There is some confusion around the Social Value Act 2012, which became law in the UK in March this year. On the face of it, it’s simple isn’t it? The UK Government is determined to ensure not just value for money, which can reduce public spending in these tough economic times, but also social value. It wants to ensure stronger communities, improved health and better environments for all. But the problem is there’s currently no accepted definition of ‘social value’, so it’s open to a wide range of interpretation.
Local authorities and all public bodies are still getting to grips with how the act will affect their day-to-day decision-making, as are public sector providers. Amey has been living the social value ethos for some time, so we welcome that it’s now being recognised and formalised in legislation. Amey has always had long-term relationships with clients and communities, so we’re used to playing the long game.

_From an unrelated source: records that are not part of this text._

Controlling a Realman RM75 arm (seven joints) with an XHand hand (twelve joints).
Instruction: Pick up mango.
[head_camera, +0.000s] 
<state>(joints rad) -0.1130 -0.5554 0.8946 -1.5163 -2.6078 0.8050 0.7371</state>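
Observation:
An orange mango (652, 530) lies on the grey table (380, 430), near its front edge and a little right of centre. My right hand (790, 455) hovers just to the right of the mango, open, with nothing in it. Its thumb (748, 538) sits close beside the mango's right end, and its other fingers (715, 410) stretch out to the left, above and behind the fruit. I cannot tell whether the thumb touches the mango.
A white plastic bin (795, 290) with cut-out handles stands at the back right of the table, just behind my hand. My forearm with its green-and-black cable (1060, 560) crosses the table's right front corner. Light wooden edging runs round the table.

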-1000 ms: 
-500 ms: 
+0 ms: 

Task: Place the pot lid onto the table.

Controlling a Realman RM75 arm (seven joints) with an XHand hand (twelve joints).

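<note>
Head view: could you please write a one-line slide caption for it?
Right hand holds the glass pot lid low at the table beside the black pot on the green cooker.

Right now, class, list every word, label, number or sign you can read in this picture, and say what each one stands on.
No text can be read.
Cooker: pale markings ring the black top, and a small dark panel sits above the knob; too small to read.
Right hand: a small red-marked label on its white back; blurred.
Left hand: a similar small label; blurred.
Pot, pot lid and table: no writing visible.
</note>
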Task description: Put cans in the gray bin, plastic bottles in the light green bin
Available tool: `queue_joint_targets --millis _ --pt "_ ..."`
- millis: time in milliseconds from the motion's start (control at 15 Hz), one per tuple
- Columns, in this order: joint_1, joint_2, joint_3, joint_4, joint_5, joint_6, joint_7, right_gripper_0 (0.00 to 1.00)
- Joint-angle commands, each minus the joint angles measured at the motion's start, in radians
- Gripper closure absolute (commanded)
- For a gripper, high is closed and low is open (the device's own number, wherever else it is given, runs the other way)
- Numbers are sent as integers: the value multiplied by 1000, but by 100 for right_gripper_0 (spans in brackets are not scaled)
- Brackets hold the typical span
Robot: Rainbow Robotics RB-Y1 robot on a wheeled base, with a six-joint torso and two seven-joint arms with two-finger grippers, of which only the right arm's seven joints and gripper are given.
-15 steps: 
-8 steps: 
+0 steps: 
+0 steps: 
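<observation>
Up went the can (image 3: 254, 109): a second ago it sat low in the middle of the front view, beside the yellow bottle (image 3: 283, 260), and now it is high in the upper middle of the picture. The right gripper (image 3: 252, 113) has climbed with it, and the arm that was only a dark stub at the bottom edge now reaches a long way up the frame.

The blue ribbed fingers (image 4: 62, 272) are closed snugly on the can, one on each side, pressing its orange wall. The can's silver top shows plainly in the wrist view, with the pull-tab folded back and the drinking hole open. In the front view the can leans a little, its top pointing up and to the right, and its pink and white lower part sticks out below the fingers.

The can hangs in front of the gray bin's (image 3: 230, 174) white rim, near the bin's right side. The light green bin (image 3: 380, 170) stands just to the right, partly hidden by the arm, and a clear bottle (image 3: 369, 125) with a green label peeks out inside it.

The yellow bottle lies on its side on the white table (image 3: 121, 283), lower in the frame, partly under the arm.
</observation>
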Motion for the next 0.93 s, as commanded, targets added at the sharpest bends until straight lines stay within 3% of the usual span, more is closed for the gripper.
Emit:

We don’t just win work, complete it and move on, we’ve always been interested in investing in the communities and environments in which we work – Amey has never been about short-term gain, we’re all about value for the long-term and building strong futures for all. We’ve been involved with the Duke of Edinburgh’s Award scheme in the UK for over a decade – investing in young people in terms of skills and career development and helping them to reach their full potential. Amey is committed to training the engineers of the future and has pledged to have at least two per cent of our workforce as apprentices. It is an investment in the professionals of tomorrow, which also has benefits for everyone today. This is exactly what social value should be about.
In Scotland, Amey has linked up with North Lanarkshire Council on a decade-long highways joint venture, where the aim is to deliver valuable social benefits as well as roads, street lighting and winter services. Under this innovative model, both Amey and the authority have shares in the joint venture and the council has already invested more than £10m back into the community
So social value in practice is already well underway in the UK and this legislation can only help ensure it becomes ingrained as part of our working culture. But how will this UK law translate into a wider European context? Can it potentially influence far wider than its legal reach? Perhaps this is one instance where UK law can set the agenda throughout Europe…? Only time will tell.